Il résulte ce qui précède que M. A… est seulement fondé à demander une décharge partielle de l’obligation de payer le montant de l’avis des sommes à payer en litige à hauteur de 21 626,61 euros.
Lorsque, saisi d’une opposition à titre exécutoire, le juge administratif prononce la décharge partielle de l’obligation de payer mise à la charge du débiteur, il ne peut, s’il ne retient par ailleurs aucun moyen mettant en cause la régularité en la forme de ce titre, en prononcer l’annulation totale dès lors que celui-ci demeure valide en ce qu’il poursuit le recouvrement du solde de la créance. La décharge d’une partie des sommes mises à la charge du débiteur ne saurait impliquer l’annulation totale du titre exécutoire dès lors qu’il demeure valide en ce qu’il poursuit le recouvrement du solde de la créance. Elle n’impose pas davantage leur annulation partielle dès lors qu’une telle annulation n’aurait pas d’autre effet que la décharge ainsi prononcée.

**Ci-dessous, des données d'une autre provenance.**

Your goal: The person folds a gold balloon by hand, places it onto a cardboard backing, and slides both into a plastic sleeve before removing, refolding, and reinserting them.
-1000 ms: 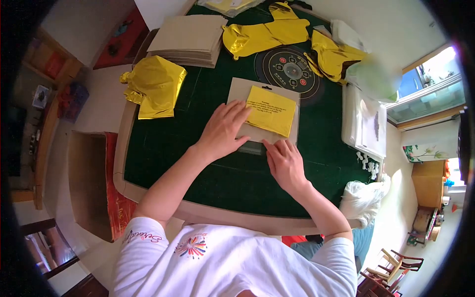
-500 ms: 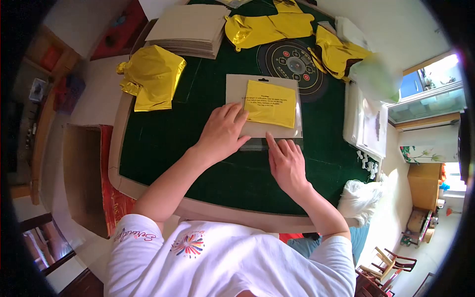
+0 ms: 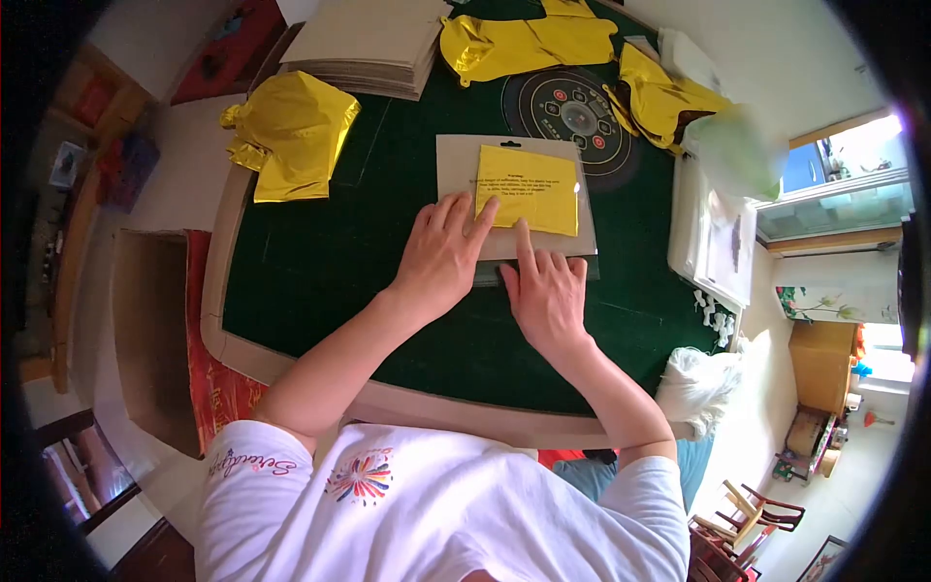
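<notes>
Far left, a crumpled gold foil balloon point(image 3: 296, 141) sat on the green worktop point(image 3: 320, 301), a stack of cardboard sheets point(image 3: 361, 44) behind it; both apart from the hands, so little risk there. Left hand point(image 3: 438, 254) lay flat, fingers spread, gripping nothing, over the lower-left corner of the packet: folded yellow foil point(image 3: 543, 194) on a cardboard backing point(image 3: 458, 167) inside a clear printed sleeve point(image 3: 485, 274), mid-worktop. Uneven pressure there could have skewed the foil on its card. Right hand point(image 3: 550, 289) had index outstretched at the foil's lower edge, thumb apart, nothing visibly held; palm-side contact was hard to tell. A hard push could have creased the film; a dragging fingertip could have bent the sleeve's protruding lower margin crooked. Far right, piled clear bags point(image 3: 713, 238) stood well apart, unlikely to get knocked.
</notes>
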Tool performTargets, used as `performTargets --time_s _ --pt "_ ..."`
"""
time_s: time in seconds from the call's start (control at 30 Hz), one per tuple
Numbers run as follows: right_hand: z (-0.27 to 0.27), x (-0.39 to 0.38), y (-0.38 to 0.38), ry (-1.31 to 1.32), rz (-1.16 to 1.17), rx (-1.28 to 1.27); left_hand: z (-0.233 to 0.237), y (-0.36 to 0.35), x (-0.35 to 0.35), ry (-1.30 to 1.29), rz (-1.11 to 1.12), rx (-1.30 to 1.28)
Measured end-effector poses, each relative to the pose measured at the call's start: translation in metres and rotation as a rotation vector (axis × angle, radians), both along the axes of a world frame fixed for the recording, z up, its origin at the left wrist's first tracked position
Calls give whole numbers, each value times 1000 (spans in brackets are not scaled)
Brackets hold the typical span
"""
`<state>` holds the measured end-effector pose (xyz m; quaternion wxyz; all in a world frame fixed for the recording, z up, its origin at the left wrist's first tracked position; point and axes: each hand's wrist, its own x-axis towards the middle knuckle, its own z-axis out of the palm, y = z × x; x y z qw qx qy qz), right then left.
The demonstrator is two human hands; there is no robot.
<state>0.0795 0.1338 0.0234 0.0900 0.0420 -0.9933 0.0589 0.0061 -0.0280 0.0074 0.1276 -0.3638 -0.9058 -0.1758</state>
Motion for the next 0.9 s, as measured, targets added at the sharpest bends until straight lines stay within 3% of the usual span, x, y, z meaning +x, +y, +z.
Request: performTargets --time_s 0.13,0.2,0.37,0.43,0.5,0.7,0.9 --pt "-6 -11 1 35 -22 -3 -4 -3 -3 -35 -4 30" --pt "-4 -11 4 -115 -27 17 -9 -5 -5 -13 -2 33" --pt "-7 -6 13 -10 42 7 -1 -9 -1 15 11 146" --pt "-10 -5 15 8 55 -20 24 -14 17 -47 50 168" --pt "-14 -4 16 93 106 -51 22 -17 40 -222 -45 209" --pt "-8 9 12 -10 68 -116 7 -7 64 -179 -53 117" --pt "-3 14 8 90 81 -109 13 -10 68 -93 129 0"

Il en résulte que les conclusions de M. A… tendant à l’annulation de l’avis des sommes à payer en litige doivent être rejetées.
Sur les frais liés au litige :
Il n’y a pas lieu, dans les circonstances de l’espèce, de faire droit aux conclusions présentées par les parties au titre de l’article L. 761-1 du code de justice administrative.
D E C I D E :
Article 1er : M. A… est déchargé du paiement de la somme mise à sa charge par l’avis des sommes à payer n° H 0392215 pour un montant total de 21 626,61 euros.
Article 2 : Le surplus des conclusions de la requête de M. A… est rejeté.
Article 3 : Les conclusions présentées par le Pôle Santé Sarthe et Loir sur le fondement de l’article L. 761-1 du code de justice administrative sont rejetées.
Article 4 : Le présent jugement sera notifié à M. B… A… et au Pôle Santé Sarthe et Loir.
Copie en sera adressée à la direction départementale des finances publiques de la Sarthe.
Délibéré après l’audience du 27 mars 2026, à laquelle siégeaient :
Mme Poupineau, présidente,
M. Dumont, premier conseiller,
M. Alloun, conseiller.
Rendu public par mise à disposition au greffe le 7 mai 2026.
Le rapporteur,
E. Dumont
La présidente,
V. Poupineau
La greffière,
A.-L. Le Gouallec
La République mande et ordonne à la ministre de la santé, des familles, de l’autonomie et des personnes handicapées, en ce qui la concerne ou à tous commissaires de justice à ce requis en ce qui concerne les voies de droit commun, contre les parties privées, de pourvoir à l’exécution de la présente décision.